A ideia de escrever estas linhas surgiu depois de abrir a minha caixa de correspondência e ler um jornal de uma igreja que nela foi colocado. Ao terminar a leitura despropositada e movida pela curiosidade, fiquei embasbacado. Não pelo fato de não conhecer um pouco sobre as religiões e, por exemplo, a famosa análise de Max Weber em “A Ética Protestante e o Espírito do Capitalismo”, mas, sim, por pensar: “puxa vida, em pleno século XXI, isso ainda faz a cabeça das pessoas!”.

Pensativo por um breve momento, dei-me conta que sim, que é a mais pura realidade, até mesmo porque, caso não fosse, aquele jornal não teria sido impresso e, muito menos, eu o teria lido. Mas, para fazer jus ao título do artigo, antes de comentar sobre o seu conteúdo, gostaria de falar sobre alguns palestrantes de autoajuda e da similaridade dos seus discursos com os discursos também utilizados por alguns pregadores religiosos, as quais já adianto, são duas: a defesa da sociedade capitalista e o sucesso como uma questão individual.

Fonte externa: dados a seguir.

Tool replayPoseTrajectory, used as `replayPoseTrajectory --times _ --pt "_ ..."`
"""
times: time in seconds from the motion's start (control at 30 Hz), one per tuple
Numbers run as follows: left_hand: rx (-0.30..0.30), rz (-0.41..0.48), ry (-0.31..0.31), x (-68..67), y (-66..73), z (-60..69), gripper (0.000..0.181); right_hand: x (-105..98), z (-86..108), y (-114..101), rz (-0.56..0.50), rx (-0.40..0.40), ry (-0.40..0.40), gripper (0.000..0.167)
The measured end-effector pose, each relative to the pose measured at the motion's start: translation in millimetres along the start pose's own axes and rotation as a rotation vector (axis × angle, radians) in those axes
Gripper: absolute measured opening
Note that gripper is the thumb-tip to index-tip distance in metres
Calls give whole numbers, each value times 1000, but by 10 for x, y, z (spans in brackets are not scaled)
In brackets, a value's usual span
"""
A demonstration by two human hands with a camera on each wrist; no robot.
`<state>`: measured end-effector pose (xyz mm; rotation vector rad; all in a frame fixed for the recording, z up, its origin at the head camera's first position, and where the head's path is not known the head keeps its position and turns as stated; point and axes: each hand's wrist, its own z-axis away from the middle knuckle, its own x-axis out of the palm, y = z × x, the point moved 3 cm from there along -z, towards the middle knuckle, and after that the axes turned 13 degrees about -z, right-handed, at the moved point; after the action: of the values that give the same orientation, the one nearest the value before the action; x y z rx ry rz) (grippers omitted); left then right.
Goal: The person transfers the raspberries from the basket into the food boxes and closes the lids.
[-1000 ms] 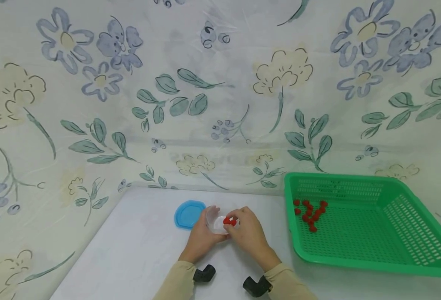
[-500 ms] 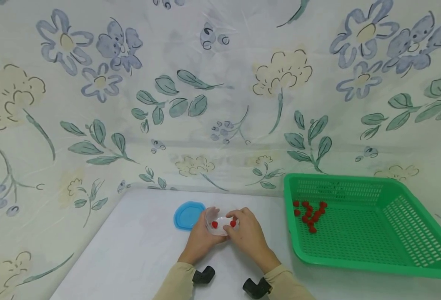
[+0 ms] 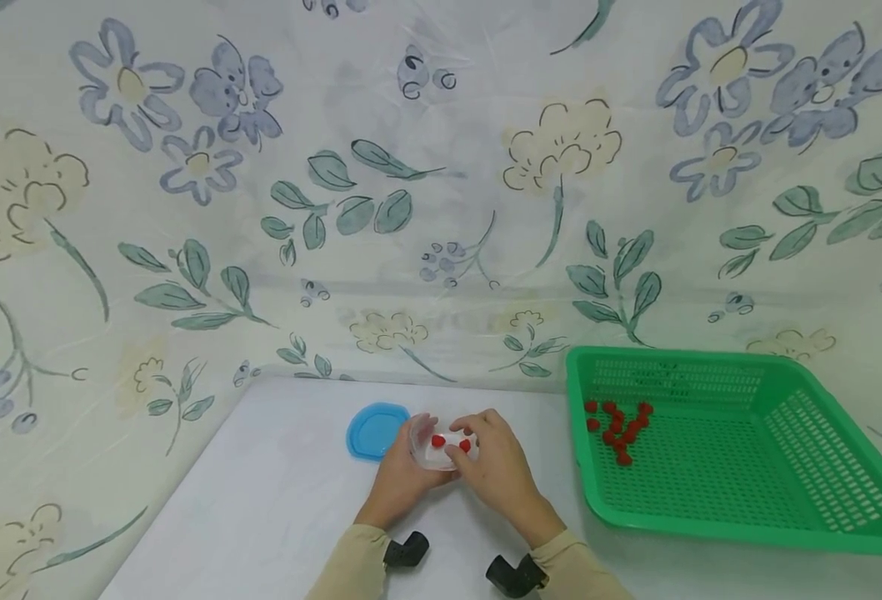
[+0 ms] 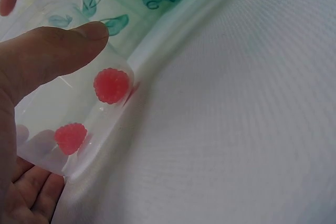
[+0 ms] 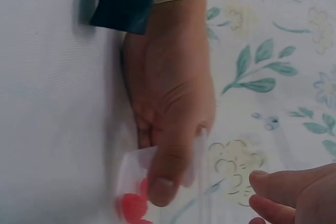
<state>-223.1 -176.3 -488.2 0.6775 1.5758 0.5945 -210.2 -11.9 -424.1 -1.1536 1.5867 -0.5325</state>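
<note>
A pale floral sheet (image 3: pixel 463 200), printed with blue flowers and green leaves, hangs as the backdrop, and a white table (image 3: pixel 276 508) lies in front of it. Near the table's far side, the left hand (image 3: pixel 399 479) grips a clear container (image 4: pixel 52 103), its thumb pressed along the outer wall and its other fingers wrapped round the far side. The container's axis, from base to mouth, rises from the table, with the open mouth uppermost, toward the right hand (image 3: pixel 497 457). Whether its base touches the table is hard to say from these angles. Two red raspberries (image 4: pixel 111 85) rest apart inside it, at the base end. The right hand bends over the mouth with thumb and fingers parted, and nothing shows between them.

A blue lid (image 3: pixel 376 432) lies flat on the table, just beyond and to the left of the left hand. On the right stands a green basket (image 3: pixel 719 450), its long axis running side to side, with a cluster of more red berries (image 3: pixel 617 427) at its left end. Both sleeves (image 3: pixel 354 562) are beige, and each wrist carries a black mount (image 3: pixel 407 550).
</note>
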Motion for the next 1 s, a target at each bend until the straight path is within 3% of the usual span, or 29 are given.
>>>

Desde a graduação, em meados da década de 90, comecei a assistir palestras de autoajuda, e ainda hoje, assisto, quando não tenho escapatória, ainda que contrariado. Posso dizer que a “coisa é forte” e não é para “os fracos”. Para se ter uma ideia, não foi à toa que Barack Obama, na campanha presidencial dos Estados Unidos de 2008, usou o slogan “yes, we can”. Se funciona na política, imagina então no mundo empresarial e do emprego, onde boa parte dos palestrantes de autoajuda, em geral para um público extenso, dizem que todos nós podemos fazer o que quisermos, resumindo: que para vencer na vida basta querer.

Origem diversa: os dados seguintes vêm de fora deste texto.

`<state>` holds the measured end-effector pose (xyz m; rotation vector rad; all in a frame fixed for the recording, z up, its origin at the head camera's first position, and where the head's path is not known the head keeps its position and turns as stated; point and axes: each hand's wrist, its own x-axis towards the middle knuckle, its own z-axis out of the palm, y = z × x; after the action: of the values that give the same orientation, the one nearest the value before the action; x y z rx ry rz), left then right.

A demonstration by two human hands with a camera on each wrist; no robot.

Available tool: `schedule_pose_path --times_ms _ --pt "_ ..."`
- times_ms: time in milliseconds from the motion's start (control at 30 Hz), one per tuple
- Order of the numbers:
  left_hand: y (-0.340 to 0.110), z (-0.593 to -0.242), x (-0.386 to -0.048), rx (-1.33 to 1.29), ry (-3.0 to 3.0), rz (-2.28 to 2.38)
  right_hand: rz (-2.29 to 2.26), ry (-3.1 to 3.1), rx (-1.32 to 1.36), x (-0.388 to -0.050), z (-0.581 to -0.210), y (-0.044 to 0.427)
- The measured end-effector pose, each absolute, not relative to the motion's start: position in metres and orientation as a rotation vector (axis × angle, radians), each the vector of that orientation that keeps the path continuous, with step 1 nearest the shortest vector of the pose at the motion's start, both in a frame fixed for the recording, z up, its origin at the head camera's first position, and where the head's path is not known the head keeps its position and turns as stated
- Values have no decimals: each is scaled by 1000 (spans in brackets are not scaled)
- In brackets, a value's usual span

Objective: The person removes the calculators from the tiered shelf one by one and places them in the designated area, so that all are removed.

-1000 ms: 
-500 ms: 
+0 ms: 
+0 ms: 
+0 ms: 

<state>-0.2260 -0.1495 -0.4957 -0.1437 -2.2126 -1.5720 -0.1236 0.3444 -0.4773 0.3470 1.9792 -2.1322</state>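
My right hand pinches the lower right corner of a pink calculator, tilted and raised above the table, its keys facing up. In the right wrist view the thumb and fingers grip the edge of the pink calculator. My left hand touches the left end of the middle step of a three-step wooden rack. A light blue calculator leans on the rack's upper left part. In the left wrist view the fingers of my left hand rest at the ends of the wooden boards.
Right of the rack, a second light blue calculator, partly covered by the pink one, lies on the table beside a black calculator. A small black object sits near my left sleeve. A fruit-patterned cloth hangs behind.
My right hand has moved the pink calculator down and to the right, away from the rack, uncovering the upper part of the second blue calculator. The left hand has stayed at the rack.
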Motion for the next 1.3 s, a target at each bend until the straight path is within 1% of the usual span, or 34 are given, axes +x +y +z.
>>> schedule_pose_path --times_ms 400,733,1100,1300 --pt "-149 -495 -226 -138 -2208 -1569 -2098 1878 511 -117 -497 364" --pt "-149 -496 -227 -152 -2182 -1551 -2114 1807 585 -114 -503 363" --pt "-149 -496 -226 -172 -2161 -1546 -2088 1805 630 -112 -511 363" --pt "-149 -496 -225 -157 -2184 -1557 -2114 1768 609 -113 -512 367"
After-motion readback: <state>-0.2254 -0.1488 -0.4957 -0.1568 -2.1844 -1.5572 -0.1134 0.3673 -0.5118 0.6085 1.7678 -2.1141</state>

Outros tantos pregadores religiosos não ficam atrás, pois o discurso é muito parecido. Para eles, o sucesso advém do ato de frequentar a igreja e de se “encontrar” com Deus. Para se ter uma ideia, em um dos vários depoimentos do referido jornal, aliás muito parecidos, uma pessoa com o casamento fracassado, desempregada e cheia de dívidas foi à igreja, ouviu a pregação e resolveu todos os seus problemas. Teria superado todas as suas dificuldades e ado por uma mudança drástica pois, vejam só, de empregada se tornou empregadora, tendo agora casa própria, imóveis para aluguéis e dois carros importados na garagem.

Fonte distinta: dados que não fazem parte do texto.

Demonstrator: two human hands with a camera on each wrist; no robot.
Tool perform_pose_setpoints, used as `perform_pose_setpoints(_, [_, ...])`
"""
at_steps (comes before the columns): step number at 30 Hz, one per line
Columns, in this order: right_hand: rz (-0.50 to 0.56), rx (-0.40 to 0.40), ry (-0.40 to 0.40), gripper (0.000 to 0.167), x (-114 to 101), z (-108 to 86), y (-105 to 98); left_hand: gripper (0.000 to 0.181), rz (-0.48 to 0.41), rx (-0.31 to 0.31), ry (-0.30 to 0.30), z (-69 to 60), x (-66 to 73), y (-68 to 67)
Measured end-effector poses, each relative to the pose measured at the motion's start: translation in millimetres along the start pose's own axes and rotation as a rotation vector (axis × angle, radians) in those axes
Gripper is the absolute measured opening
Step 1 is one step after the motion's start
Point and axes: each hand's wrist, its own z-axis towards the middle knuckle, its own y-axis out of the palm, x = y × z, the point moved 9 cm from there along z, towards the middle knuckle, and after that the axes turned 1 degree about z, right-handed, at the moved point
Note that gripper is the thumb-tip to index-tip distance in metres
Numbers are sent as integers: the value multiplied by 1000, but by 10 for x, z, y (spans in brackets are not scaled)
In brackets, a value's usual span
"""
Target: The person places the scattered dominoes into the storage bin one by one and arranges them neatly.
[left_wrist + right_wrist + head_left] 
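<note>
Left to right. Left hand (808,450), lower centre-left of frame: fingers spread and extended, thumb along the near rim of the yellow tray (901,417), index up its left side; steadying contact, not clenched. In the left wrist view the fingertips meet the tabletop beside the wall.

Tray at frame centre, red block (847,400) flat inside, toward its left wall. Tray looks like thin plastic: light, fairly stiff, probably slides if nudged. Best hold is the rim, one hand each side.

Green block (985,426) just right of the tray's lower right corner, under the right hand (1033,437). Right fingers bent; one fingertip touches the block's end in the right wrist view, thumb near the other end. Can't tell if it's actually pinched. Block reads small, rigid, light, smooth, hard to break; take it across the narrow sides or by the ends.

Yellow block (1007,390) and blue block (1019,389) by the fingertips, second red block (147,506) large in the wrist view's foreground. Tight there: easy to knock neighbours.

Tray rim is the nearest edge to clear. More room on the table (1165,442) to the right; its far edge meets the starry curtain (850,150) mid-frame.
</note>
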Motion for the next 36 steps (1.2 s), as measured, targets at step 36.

Para o palestrante de autoajuda, importante ressaltar, se faz necessário entender o funcionamento do “deus” mercado e acreditar em si mesmo para a obtenção do sucesso. Já para o pregador religioso é necessário ir à igreja para se encontrar consigo mesmo e conhecer a palavra de Deus, para depois conquistar um bom resultado no mercado. E algo muito interessante, numa perspectiva de negócio, é que o insucesso nunca pode ser creditado a ambos, pois eles não têm culpa, respectivamente, de o mercado ainda não ter sido bem assimilado e de Deus ainda não ter penetrado, de fato, na vida da pessoa.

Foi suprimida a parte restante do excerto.